[x3d-public] JSweet translation of X3DJSAIL to JavaScript: need specific design goals first

John Carlson yottzumm at gmail.com
Tue Mar 24 15:48:31 PDT 2020


It seems like you have issues with the “generate first” approach.   Might I
suggest this how generative and generic programming proceeds?   It seems
like you want to do a “test driven” or “test first” approach.   Might I
suggest the “automated testing” approach, combined with the “continuous
integration” approach?   That is, we generate our tests instead of writing
them.   If you didn’t notice, I am following your pattern, except I use
JavaScript and Python instead of XSLT.

It seems like you want refined examples to choose from?

That was nearly my first approach, except I was doing very short agile
sprints, thus the examples were incomplete.

Should we set aside some time for longer agile sprints?

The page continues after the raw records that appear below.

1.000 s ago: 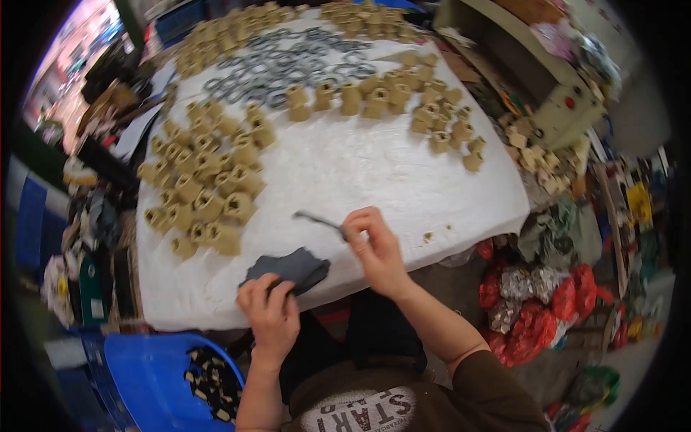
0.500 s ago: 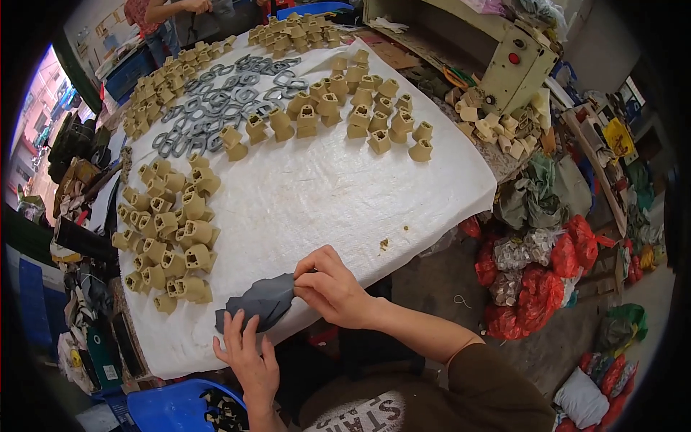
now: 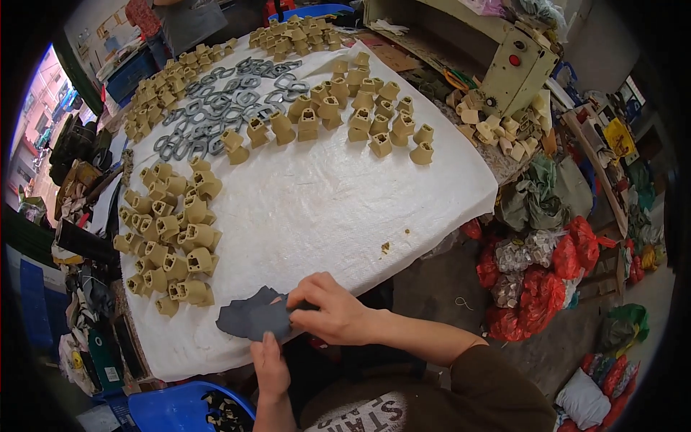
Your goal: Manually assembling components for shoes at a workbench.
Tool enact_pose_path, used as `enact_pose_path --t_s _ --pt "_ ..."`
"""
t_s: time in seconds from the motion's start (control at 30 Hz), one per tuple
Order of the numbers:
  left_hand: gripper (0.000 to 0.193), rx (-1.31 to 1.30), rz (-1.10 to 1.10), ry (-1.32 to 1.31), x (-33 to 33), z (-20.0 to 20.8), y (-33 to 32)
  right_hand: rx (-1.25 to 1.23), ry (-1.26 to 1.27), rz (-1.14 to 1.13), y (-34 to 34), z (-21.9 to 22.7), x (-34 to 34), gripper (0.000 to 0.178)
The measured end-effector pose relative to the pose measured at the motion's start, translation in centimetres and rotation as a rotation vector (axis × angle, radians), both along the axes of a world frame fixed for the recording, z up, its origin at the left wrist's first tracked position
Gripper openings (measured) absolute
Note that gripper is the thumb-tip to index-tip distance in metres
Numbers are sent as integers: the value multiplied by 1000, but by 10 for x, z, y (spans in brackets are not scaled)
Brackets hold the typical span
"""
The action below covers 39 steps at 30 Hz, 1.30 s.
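Observation:
A creased dark grey sheet (image 3: 252, 315) lies at the near edge of the white-covered table, its lower right part raised off the edge. Whether it is sandpaper or cloth I cannot tell. My right hand (image 3: 333, 311) is closed on the sheet's right end, fingers curled in a pinch. At the sheet's lower edge, my left hand (image 3: 271, 369) holds it with the fingertips pressed together. To the left of the sheet, several beige hollow flared pieces (image 3: 173, 266) stand and lie in a cluster.
Grey metal rings (image 3: 216, 108) and more beige pieces (image 3: 308, 124) cover the table's far half. Below its left corner stands a blue tub (image 3: 169, 407) with dark scraps. Red bags (image 3: 536, 291) lie on the floor at right. Another person (image 3: 147, 29) stands beyond the table.
My left hand has drawn down and in, its spread fingers now together at the sheet's edge. My right hand has dropped slightly, and the sheet's right part has folded over toward me.

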<state>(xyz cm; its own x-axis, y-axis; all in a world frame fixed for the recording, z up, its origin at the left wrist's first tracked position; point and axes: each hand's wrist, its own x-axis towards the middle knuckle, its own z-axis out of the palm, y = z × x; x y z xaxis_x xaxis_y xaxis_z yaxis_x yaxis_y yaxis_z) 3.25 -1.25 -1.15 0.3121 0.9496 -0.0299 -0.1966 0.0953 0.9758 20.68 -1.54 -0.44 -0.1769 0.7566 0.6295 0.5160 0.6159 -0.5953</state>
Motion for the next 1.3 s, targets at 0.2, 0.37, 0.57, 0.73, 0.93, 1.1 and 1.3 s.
enact_pose_path --t_s 0.2,0.37,0.57,0.73,0.93,1.1,1.3 --pt "38 -248 28 -289 9 3 13 48 -231 -206 8 -8 57 28" --pt "38 -266 85 -338 1 4 12 -129 -118 -1125 39 -38 223 36" --pt "38 -266 54 -327 2 -1 5 -399 12 -1015 50 -56 283 35" --pt "38 -252 40 -312 2 1 5 -30 -272 -1010 36 -36 249 23" --pt "40 -256 8 -347 5 4 0 -166 -205 -648 20 6 151 19" --pt "46 -261 -68 -454 2 -1 -1 -236 -361 -552 30 -15 110 21" --pt "49 -361 -16 -591 -10 1 -5 -49 -301 -558 34 -33 76 35"
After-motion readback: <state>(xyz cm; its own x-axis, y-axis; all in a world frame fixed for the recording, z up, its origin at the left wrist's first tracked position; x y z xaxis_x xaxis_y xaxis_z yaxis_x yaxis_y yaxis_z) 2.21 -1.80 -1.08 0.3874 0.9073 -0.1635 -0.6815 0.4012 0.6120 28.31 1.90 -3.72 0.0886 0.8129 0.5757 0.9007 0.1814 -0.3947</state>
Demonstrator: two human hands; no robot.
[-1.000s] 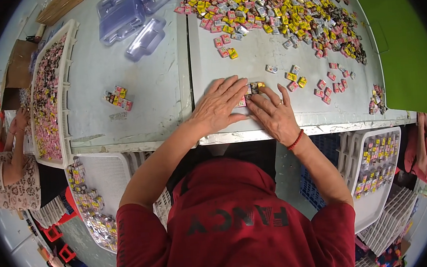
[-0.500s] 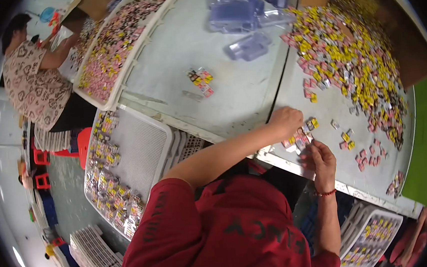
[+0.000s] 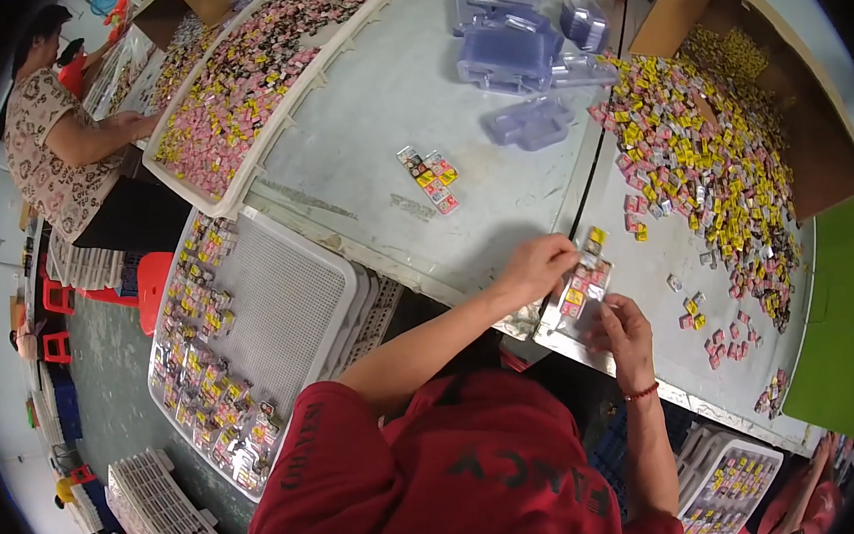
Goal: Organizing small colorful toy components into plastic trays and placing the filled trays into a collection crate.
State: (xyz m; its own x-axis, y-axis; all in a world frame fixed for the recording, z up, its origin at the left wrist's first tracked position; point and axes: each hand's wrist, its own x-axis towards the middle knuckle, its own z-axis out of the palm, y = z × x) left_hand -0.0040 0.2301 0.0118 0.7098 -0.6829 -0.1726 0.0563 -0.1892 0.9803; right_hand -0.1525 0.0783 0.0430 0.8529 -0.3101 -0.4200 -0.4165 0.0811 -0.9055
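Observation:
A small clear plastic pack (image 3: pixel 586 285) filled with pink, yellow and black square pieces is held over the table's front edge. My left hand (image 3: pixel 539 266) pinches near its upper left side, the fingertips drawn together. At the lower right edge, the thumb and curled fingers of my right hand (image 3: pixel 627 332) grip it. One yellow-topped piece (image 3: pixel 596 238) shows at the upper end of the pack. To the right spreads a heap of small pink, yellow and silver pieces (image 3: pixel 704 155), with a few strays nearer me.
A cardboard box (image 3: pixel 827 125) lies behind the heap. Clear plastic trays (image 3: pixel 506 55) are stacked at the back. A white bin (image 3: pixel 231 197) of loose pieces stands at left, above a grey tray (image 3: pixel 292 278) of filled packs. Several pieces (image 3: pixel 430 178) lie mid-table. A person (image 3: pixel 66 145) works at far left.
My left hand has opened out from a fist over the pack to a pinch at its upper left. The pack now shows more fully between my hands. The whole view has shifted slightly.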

I suggest we start pursuing the new SAI by looking at the patterns in X3D
resources examples? We should start with this to ensure backwards
compatibility.  I suggest one change.  Make the scripts run under node.js
instead of an X3D browser.

I do have some experience writing cross browser scripts.

The reason I choose the generative approach is to try to do DRY.  I would
appreciate discussing how to do DRY with both your and my framework.   I do
a lot of copy and paste in my framework and I’d like to reduce that.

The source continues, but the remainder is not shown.